Your instructions:
Retype the records word for word. Skip every image.

===== Data supplied

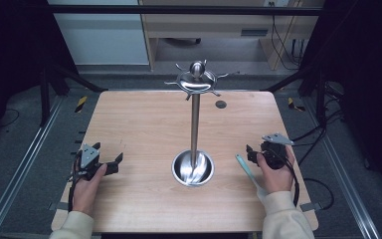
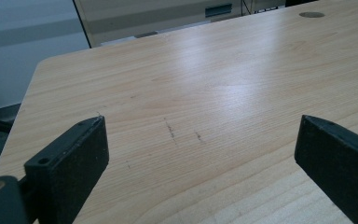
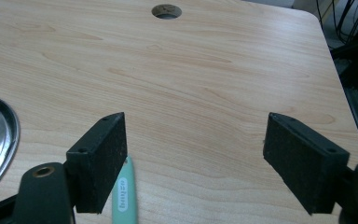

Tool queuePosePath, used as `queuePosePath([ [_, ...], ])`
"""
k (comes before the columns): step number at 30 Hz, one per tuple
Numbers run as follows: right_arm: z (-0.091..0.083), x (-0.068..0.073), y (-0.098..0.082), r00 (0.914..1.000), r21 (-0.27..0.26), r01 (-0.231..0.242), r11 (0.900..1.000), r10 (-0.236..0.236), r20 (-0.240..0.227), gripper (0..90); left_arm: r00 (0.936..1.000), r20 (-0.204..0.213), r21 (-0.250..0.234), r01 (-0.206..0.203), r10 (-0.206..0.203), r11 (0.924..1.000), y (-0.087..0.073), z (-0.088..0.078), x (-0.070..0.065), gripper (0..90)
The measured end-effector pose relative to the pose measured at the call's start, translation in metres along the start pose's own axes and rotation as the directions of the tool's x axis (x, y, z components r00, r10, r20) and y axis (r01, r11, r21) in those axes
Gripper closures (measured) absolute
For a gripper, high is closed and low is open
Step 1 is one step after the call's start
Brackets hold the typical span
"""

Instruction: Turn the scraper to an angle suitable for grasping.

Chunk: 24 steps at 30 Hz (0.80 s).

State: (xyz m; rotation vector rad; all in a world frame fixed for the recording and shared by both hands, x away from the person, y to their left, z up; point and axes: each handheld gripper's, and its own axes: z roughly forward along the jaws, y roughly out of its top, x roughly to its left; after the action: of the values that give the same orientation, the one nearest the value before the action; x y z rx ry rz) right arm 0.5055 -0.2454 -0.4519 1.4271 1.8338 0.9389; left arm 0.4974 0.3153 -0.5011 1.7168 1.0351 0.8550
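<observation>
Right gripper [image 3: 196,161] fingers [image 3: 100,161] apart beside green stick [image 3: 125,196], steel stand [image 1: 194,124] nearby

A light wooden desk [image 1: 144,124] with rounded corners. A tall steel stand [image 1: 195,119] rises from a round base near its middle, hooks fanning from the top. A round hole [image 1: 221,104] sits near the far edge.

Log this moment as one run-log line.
left gripper: open, over bare table | right gripper: open, beside mint-green handled tool lying flat | steel hook stand: upright, centre, untouched
</observation>
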Motion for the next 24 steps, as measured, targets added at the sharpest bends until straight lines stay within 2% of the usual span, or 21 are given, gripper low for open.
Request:
queuePosePath([
  [3,0.000,0.002,0.001,1.0000,0.013,-0.008,1.000,0.008,0.006,22.2,1.0000,-0.001,0.002,0.005,-0.005,1.0000,0.000,0.000,0.000,2.7],
  [5,0.001,0.005,0.002,0.9995,0.031,-0.007,0.999,0.006,0.030,22.9,1.0000,0.000,0.004,0.008,-0.008,1.0000,0.000,0.000,0.000,2.7],
  [8,0.001,0.010,0.003,0.9997,0.046,0.005,0.999,-0.006,0.024,23.1,1.0000,0.000,0.005,0.007,-0.007,1.0000,0.000,0.000,0.000,2.6],
  [9,0.001,0.015,0.004,0.9991,0.045,0.036,0.998,-0.037,0.018,23.9,1.0000,0.001,0.006,0.006,-0.006,1.0000,0.000,0.000,0.000,2.6],
  [10,0.001,0.015,0.004,0.9991,0.045,0.036,0.998,-0.037,0.018,23.9,1.0000,0.000,0.006,0.005,-0.005,1.0000,0.000,0.000,0.000,2.6],
  [12,0.000,0.023,0.005,0.9961,0.038,0.088,0.995,-0.088,0.007,26.2,1.0000,-0.001,0.007,0.005,-0.005,1.0000,0.000,0.000,0.000,2.7],
  [14,0.000,0.027,0.006,0.9956,0.029,0.093,0.995,-0.093,0.008,28.9,1.0000,0.000,0.007,0.006,-0.006,1.0000,0.000,0.000,0.000,2.7],
  [16,-0.001,0.035,0.006,0.9922,0.017,0.124,0.992,-0.124,-0.012,38.3,1.0000,0.001,0.008,0.005,-0.005,1.0000,0.000,0.000,0.000,2.7],
  [18,0.000,0.041,0.007,0.9872,0.028,0.157,0.987,-0.156,-0.031,44.3,1.0000,0.004,0.009,0.006,-0.006,0.9999,0.000,0.000,-0.001,2.7],
  [19,0.000,0.043,0.007,0.9842,0.032,0.172,0.985,-0.171,-0.048,47.5,1.0000,0.005,0.010,0.006,-0.006,0.9999,0.000,0.000,-0.001,2.7],
  [20,0.001,0.046,0.007,0.9796,0.044,0.186,0.981,-0.182,-0.085,55.0,1.0000,0.005,0.012,0.004,-0.004,0.9999,0.000,0.000,-0.001,2.7],
  [23,0.003,0.047,0.005,0.9735,0.067,0.202,0.977,-0.193,-0.123,66.3,0.9999,0.008,0.016,0.008,-0.008,0.9998,0.000,0.001,-0.001,2.8],
  [24,0.003,0.047,0.005,0.9735,0.067,0.202,0.977,-0.193,-0.123,66.3,0.9999,0.008,0.016,0.008,-0.008,0.9998,0.000,0.001,-0.001,2.8],
])
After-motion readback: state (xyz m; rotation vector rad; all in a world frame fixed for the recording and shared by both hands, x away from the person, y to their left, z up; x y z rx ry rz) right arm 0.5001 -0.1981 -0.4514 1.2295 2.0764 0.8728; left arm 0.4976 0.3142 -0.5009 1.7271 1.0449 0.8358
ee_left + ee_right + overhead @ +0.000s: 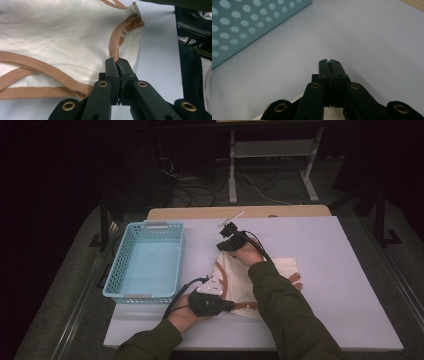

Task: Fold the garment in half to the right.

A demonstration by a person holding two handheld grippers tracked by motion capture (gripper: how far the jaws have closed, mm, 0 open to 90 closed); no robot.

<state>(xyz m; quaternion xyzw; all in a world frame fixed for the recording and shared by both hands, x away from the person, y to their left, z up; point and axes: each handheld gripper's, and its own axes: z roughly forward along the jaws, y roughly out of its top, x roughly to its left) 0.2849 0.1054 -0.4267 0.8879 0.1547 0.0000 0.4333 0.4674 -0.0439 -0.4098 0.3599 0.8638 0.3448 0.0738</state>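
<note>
A cream cloth bag [237, 277] with brown straps [223, 281] lies mid-table. My left gripper [233, 306] comes in from the near side, level with the bag's front edge. Its jaws are shut on a brown strap [115, 42], which runs straight into the tips of the left gripper [117, 61]. My right gripper [221, 245] is at the bag's far left corner. The right gripper [329, 61] has its jaws closed, and a bit of cream cloth [295, 99] shows just beneath them. The right forearm covers part of the bag.
A light blue perforated basket [116, 270] stands empty at the left of the white table [330, 270]; its wall [249, 27] is close by in the right gripper view. A small white stick [234, 216] lies near the far edge. Beyond are table legs and cables on the floor.
</note>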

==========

Exercise result:
Tool queuePosePath, used as `queuePosePath([ [_, ...], ])`
"""
k (comes before the columns): step number at 30 Hz, one per tuple
Numbers run as follows: right_arm: z (-0.091..0.083), x (-0.068..0.073), y (-0.098..0.082), r00 (0.914..1.000), r21 (-0.27..0.26), r01 (-0.231..0.242), r11 (0.900..1.000), r10 (-0.236..0.236), r20 (-0.240..0.227), gripper (0..90); left_arm: r00 (0.936..1.000), r20 (-0.204..0.213), r21 (-0.250..0.234), r01 (-0.206..0.203), r10 (-0.206..0.203), r11 (0.924..1.000), y (-0.087..0.073), z (-0.088..0.078), x (-0.070..0.065), gripper (0..90)
The measured end-effector pose relative to the pose measured at the call's start, translation in metres along the start pose's own axes and rotation as the directions of the tool's x axis (x, y, z components r00, r10, r20) and y axis (r01, r11, r21) in those axes
Gripper closures (measured) absolute
For a gripper, high is closed and low is open
Step 1 is one step after the call's start
Brackets hold the typical span
"""

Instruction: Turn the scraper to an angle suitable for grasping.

Chunk: 24 steps at 30 Hz (0.80 s).

State: (xyz m; rotation vector rad; all in a world frame fixed for the recording and shared by both hands, x away from the person, y to their left, z up; point and axes: each handheld gripper's, and its own axes: z roughly forward along the jaws, y roughly out of its top, x roughly to its left; after the action: of the values that give the same orientation, the one nearest the value before the action; x y z rx ry rz) right arm 0.5055 -0.2454 -0.4519 1.4271 1.8338 0.9389; left arm 0.4974 0.3153 -0.5011 1.7168 1.0351 0.8550
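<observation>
Right gripper [image 3: 196,161] fingers [image 3: 100,161] apart beside green stick [image 3: 125,196], steel stand [image 1: 194,124] nearby

A light wooden desk [image 1: 144,124] with rounded corners. A tall steel stand [image 1: 195,119] rises from a round base near its middle, hooks fanning from the top. A round hole [image 1: 221,104] sits near the far edge.

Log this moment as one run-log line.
left gripper: open, over bare table | right gripper: open, beside mint-green handled tool lying flat | steel hook stand: upright, centre, untouched
</observation>
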Motion for the next 24 steps, as measured, targets added at the sharpest bends until straight lines stay within 2% of the usual span, or 21 are given, gripper low for open.
Request:
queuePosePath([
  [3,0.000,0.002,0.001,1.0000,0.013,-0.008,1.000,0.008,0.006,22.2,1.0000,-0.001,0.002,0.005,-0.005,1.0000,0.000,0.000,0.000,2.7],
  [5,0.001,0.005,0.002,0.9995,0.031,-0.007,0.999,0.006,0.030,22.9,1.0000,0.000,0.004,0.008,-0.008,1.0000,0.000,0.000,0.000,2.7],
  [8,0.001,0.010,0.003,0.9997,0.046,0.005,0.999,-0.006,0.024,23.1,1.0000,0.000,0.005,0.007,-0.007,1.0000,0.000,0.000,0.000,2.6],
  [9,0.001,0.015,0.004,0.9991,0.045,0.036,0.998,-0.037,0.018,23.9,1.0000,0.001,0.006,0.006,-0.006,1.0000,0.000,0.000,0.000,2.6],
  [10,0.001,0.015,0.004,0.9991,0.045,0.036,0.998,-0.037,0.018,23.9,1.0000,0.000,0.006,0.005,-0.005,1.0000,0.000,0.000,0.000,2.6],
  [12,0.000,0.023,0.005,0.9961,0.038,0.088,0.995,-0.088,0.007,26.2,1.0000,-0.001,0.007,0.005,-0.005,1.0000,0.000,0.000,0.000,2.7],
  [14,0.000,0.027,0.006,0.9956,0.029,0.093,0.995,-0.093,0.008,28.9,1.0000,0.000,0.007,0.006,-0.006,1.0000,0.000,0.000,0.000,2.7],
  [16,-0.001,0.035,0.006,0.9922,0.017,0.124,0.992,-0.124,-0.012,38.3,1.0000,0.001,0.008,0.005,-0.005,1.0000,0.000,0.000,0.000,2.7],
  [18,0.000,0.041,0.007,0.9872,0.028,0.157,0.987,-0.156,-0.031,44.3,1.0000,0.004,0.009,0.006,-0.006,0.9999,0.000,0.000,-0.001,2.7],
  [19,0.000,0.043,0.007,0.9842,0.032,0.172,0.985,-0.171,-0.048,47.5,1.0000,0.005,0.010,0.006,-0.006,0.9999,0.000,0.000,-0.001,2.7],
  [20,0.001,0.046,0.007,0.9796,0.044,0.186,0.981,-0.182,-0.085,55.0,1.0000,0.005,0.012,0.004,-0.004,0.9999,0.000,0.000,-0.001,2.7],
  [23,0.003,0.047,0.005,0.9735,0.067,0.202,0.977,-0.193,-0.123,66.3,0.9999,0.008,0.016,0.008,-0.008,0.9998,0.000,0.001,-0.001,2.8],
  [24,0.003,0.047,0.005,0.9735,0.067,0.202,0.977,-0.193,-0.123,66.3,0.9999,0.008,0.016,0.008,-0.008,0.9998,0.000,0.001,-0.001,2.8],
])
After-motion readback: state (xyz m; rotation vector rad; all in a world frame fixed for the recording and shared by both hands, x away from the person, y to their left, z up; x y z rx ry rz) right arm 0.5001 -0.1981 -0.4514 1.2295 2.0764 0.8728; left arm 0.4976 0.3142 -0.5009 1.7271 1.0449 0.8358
ee_left + ee_right + overhead @ +0.000s: 

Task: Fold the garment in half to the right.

A demonstration by a person holding two handheld grippers tracked by motion capture (gripper: how far the jaws have closed, mm, 0 open to 90 closed); no robot.

<state>(xyz m; quaternion xyzw; all in a world frame fixed for the recording and shared by both hands, x away from the person, y to their left, z up; point and axes: each handheld gripper's, and its own axes: z roughly forward along the jaws, y roughly out of its top, x roughly to its left) 0.2849 0.1054 -0.4267 0.8879 0.1547 0.0000 0.4333 0.4674 -0.0439 -0.4098 0.3599 0.8638 0.3448 0.0738</state>
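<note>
A cream cloth bag [237, 277] with brown straps [223, 281] lies mid-table. My left gripper [233, 306] comes in from the near side, level with the bag's front edge. Its jaws are shut on a brown strap [115, 42], which runs straight into the tips of the left gripper [117, 61]. My right gripper [221, 245] is at the bag's far left corner. The right gripper [329, 61] has its jaws closed, and a bit of cream cloth [295, 99] shows just beneath them. The right forearm covers part of the bag.
A light blue perforated basket [116, 270] stands empty at the left of the white table [330, 270]; its wall [249, 27] is close by in the right gripper view. A small white stick [234, 216] lies near the far edge. Beyond are table legs and cables on the floor.
</note>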

The answer is finished.